Friday, 10 July 2009

U-bottom valley (day fifteen and sixteen)

So this is where the foreigners were. Gathered round the honeypot, smearing their faces with Yosemite. They stare at the waterfalls, rivers turning to streams and rivulets turning into spray and drifting into mist in the breeze. Sunlight refracts through and makes a hundred spectrums, projecting onto the granite cathedral walls, El Capitan standing tall and proud, moustachioed general surveying the valley as a hundred neon climbers hang from his nose on gossamer strands. Half Dome is crying. Always crying, a forgotten bride, a grieving widow. She is all these things and more. Her veil is tattered and shredded by jutting rocks.

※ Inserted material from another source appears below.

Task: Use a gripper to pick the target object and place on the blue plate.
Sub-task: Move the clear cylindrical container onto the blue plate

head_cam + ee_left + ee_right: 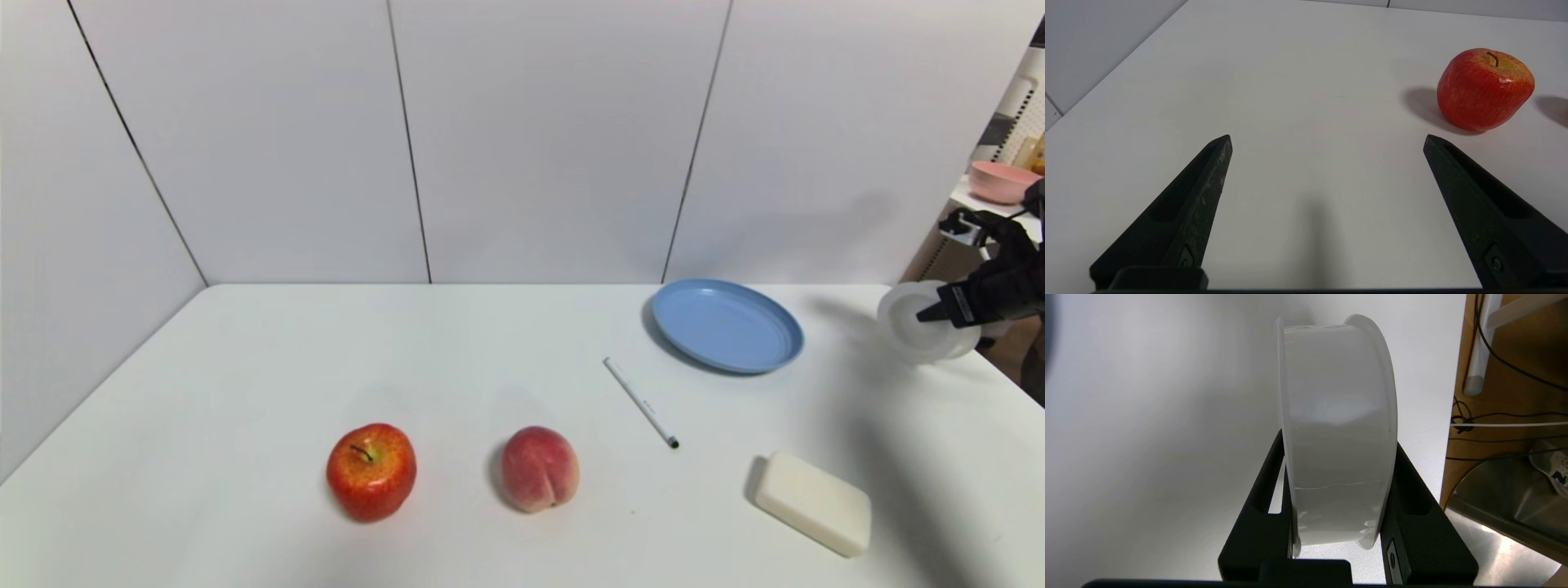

Old rock falls fill up the valley edges and block paths up. Look, over there, those rocks took out damn near 300 trees. Guy was walking through there, what 5 minutes before hand? Slight delay, he wouldn't be back in Nevada right now. Nature evens it all out in the end. A perfect sphere. Mudslides and waves and glaciers and rivers smooth it all out, fill it all up. Look at Kansas. I have a theory and it is right. It is my theory so it is right.

The forests are burning round here and smoke is on the wind. Forest needs to burn, it phoenixes and fixes and bursts the pine cones and the sequoias set down their giant roots in ash and soil to start a slowcreak to the stars, to the star, to the sun, to the sky, to the end. Pastel green firetrucks sit watchtower guard in the laybys. The animals cleared out helter skelter pace down valleys and over peaks, smokechoked and wheezing.

Lungs are bursting. There ain't enough oxygen up here. Tarmacked slopes crawl up this granite cliff, waterfall flolloping and rumbling and crrshing down its rocky course, seething white and crystal green, odd pieces of log and wood steadied in sidepool calms. Children are jumping and skipping up and down and we feel old, so old. Our knees psychosomatically creak away. Lungs are oranges, then apples, then grapes, then raisins, then nothing, alveoli collapsed into themselves. An upside down Y in your thorax. Your heartbeat is mousefast, 200 tiny thumps every minute, softbump chest flutter. Black and white spots flood your vision. Precipice spat boulder made shady restspot.

The bear sprints out, scattering the pine needles from their pick up stick alignment, so not askew, always askew, but in a different place, with the ferns and the saplings swaying. I miss it in a shoegaze posture. Like a big black dog they say. Moves fast they say. Sadface says I. Stellars jay in midnight blue, crested and nest proud. Squawk, indeed. Deer bow their antlered heads to sup from Mirror Lake while short sighted visitors zoom as close as they can before they canter and weave, nimblequick and bouncehop into thicket and through thicket and away again and on again. Glacier Point is a geography lesson. Look, kids, glaciation. Glaciation on its grandest scale. Put down the geography textbooks. This is no time for education. Awe.